*TASK PROMPT:* Every line of the entries below that carries the string "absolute" should be copied.

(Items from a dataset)
========
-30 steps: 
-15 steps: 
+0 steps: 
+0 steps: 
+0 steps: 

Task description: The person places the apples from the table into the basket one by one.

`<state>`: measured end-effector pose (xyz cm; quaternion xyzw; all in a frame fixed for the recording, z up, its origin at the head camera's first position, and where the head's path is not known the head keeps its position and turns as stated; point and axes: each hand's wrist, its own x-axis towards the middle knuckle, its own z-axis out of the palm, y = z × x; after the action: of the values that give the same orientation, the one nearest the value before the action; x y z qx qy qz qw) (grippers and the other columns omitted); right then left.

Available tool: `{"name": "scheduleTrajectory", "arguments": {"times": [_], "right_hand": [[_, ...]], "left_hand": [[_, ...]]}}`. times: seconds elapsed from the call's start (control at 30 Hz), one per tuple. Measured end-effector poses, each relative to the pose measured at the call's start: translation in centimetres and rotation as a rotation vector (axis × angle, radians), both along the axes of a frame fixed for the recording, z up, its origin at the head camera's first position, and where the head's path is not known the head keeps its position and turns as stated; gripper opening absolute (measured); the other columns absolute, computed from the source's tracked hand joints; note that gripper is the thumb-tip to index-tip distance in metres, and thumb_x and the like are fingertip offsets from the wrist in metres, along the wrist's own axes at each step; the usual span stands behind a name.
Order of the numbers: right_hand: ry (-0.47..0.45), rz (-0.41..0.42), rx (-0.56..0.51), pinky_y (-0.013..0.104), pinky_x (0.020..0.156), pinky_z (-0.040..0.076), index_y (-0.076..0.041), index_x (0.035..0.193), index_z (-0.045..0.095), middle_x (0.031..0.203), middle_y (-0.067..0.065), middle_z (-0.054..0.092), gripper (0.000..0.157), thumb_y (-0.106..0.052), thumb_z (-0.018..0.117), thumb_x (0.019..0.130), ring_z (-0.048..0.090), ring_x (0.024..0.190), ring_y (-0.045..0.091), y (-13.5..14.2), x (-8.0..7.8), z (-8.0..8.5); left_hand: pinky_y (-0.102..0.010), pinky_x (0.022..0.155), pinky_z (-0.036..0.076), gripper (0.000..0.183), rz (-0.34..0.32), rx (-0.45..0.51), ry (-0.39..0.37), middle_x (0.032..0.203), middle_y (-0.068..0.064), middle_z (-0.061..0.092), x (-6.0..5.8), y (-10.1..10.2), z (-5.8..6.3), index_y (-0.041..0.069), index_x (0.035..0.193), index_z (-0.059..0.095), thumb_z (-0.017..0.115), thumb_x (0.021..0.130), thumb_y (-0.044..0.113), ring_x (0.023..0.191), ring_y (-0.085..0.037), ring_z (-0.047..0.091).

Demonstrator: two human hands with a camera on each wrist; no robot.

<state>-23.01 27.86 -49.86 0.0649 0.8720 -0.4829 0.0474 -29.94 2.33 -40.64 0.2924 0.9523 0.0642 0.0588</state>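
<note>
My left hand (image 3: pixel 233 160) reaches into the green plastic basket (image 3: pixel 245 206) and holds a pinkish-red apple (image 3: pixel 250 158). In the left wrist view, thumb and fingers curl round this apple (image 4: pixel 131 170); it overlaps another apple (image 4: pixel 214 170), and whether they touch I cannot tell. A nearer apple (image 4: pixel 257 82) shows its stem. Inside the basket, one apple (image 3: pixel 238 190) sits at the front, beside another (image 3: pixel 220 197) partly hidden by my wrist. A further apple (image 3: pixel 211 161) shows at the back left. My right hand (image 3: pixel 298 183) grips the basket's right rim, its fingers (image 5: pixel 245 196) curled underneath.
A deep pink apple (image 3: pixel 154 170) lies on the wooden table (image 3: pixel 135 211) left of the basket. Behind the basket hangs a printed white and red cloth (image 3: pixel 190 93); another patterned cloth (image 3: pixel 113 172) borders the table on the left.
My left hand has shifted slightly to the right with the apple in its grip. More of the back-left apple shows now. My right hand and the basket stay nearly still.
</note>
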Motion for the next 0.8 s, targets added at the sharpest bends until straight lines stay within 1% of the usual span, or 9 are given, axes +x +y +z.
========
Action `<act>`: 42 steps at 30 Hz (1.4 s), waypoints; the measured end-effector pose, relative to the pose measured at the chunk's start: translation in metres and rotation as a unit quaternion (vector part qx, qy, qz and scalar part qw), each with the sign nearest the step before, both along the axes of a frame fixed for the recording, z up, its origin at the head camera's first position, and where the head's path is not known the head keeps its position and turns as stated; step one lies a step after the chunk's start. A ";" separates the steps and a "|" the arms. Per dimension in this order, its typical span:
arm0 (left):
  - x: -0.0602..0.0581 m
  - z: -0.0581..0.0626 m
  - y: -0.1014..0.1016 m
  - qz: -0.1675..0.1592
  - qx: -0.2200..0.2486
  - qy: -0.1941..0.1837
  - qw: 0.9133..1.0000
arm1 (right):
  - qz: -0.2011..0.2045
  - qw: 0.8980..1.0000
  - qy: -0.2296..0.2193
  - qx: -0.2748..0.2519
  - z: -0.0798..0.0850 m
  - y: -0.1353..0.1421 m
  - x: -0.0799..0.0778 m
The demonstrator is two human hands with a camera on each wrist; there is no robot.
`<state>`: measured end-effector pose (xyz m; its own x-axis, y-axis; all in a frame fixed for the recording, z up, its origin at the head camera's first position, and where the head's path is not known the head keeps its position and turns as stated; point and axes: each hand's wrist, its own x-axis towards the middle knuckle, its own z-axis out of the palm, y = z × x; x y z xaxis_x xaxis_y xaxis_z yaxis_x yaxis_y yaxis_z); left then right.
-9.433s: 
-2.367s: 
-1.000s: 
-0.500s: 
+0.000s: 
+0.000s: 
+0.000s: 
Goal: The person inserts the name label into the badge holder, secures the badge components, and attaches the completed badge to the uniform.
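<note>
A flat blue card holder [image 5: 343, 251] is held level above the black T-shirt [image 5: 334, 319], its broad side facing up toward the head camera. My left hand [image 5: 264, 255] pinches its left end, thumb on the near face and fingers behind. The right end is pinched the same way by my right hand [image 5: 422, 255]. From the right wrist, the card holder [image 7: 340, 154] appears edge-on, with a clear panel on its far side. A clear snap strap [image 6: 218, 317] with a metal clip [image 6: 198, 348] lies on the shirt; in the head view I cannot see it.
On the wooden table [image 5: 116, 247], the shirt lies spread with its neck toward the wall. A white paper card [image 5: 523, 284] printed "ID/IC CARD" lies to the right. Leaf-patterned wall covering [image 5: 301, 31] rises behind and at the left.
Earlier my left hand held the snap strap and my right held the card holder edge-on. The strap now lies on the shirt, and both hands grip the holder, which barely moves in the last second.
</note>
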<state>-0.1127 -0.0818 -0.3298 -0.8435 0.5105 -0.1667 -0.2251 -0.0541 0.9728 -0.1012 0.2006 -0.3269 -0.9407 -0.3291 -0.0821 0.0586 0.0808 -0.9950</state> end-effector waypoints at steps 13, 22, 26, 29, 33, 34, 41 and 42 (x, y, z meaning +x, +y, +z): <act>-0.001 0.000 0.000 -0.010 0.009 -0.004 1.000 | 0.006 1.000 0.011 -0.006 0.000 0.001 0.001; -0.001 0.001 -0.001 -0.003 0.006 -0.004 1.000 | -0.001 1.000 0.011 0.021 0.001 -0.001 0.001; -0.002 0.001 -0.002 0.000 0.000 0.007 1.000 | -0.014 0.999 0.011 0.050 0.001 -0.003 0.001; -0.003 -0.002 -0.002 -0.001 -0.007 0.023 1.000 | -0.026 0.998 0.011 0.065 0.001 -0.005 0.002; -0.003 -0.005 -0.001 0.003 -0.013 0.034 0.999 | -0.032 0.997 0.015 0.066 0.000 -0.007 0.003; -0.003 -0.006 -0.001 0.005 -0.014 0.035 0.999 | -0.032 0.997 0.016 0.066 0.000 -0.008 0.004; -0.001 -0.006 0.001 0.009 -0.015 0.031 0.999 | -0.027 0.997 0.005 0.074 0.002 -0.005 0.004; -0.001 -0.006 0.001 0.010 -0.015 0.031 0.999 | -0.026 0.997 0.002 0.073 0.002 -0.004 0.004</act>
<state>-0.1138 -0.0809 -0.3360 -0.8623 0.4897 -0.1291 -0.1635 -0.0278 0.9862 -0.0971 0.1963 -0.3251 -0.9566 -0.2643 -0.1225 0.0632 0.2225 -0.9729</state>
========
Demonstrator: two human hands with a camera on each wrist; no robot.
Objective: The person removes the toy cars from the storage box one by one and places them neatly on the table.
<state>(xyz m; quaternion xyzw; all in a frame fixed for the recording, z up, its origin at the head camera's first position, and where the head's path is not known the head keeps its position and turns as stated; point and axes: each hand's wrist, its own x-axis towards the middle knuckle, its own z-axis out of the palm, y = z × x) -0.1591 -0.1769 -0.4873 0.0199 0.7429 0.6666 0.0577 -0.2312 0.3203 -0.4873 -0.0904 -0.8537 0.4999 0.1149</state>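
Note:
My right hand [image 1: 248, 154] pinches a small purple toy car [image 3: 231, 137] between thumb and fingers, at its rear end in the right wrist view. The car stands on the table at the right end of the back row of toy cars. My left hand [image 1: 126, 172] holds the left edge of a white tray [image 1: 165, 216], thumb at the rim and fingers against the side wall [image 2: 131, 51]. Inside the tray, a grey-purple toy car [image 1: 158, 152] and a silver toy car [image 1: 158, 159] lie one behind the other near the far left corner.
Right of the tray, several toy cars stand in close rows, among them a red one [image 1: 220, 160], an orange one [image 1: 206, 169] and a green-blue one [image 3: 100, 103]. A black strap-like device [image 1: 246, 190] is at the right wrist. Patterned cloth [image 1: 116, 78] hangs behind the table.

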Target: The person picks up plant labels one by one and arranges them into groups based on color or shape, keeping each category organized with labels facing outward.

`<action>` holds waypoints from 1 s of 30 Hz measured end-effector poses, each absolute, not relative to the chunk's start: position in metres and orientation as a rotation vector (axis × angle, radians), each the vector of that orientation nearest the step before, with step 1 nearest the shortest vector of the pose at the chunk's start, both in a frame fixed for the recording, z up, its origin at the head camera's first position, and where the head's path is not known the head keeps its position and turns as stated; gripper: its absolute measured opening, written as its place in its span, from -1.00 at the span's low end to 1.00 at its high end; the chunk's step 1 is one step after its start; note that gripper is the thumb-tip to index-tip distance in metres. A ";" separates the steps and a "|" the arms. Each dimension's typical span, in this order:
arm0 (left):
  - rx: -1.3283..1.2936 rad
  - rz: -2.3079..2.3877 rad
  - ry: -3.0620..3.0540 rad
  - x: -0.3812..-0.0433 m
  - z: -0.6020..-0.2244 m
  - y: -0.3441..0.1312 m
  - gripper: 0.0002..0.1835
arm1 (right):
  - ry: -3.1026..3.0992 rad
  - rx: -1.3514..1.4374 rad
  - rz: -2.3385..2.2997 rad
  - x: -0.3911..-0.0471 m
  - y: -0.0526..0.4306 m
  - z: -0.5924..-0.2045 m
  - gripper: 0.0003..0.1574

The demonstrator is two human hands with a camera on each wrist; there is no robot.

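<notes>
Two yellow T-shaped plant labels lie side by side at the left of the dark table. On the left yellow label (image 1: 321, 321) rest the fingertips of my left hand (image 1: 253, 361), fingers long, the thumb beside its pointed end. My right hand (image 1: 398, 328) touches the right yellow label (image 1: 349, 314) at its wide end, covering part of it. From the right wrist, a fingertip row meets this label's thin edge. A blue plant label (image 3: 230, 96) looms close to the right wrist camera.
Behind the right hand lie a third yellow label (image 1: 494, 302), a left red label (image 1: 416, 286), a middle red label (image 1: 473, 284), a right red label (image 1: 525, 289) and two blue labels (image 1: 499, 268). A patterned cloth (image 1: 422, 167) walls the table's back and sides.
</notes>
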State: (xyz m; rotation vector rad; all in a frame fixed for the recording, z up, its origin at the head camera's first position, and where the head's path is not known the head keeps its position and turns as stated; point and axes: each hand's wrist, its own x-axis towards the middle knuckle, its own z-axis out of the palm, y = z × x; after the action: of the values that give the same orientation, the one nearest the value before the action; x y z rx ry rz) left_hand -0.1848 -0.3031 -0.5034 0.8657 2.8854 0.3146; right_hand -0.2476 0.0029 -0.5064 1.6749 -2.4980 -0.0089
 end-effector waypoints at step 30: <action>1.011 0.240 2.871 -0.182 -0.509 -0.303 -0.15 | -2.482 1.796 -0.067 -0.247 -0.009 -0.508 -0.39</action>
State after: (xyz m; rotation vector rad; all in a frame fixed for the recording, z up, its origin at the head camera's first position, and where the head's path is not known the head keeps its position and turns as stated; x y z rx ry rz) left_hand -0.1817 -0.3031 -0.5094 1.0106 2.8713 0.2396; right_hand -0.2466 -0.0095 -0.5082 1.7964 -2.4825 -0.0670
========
*RESULT FOR THIS TASK:*
Available tool: `{"name": "scheduleTrajectory", "arguments": {"times": [_], "right_hand": [[_, ...]], "left_hand": [[_, ...]]}}`. times: seconds elapsed from the call's start (control at 30 Hz), one per tuple. Measured end-effector poses, each relative to the pose measured at the call's start: translation in centimetres and rotation as a rotation vector (axis × angle, radians), both along the axes of a frame fixed for the recording, z up, its origin at the head camera's first position, and where the head's path is not known the head keeps its position and turns as stated; gripper opening absolute (measured); the other columns absolute, computed from the source's tracked hand joints; note that gripper is the thumb-tip to index-tip distance in metres, and thumb_x and the like are fingertip offsets from the wrist in metres, along the wrist's own axes at each step; the usual span stands behind a name.
`<action>` holds waypoints from 1 s of 30 Hz measured end-effector poses, each absolute, not relative to the chunk's start: position in metres and orientation as a rotation vector (axis × angle, radians), each the vector of that orientation nearest the step before, with step 1 nearest the shortest vector of the pose at the chunk's start, both in a frame fixed for the recording, z up, its origin at the head camera's first position, and where the head's path is not known the head keeps its position and turns as stated; gripper: its absolute measured opening, written as its place in its span, from -1.00 at the span's low end to 1.00 at its high end; the chunk's step 1 is one step after its start; note that gripper is the thumb-tip to index-tip distance in metres. A ";" separates the steps and a "|" the arms. Each dimension's typical span, in this order:

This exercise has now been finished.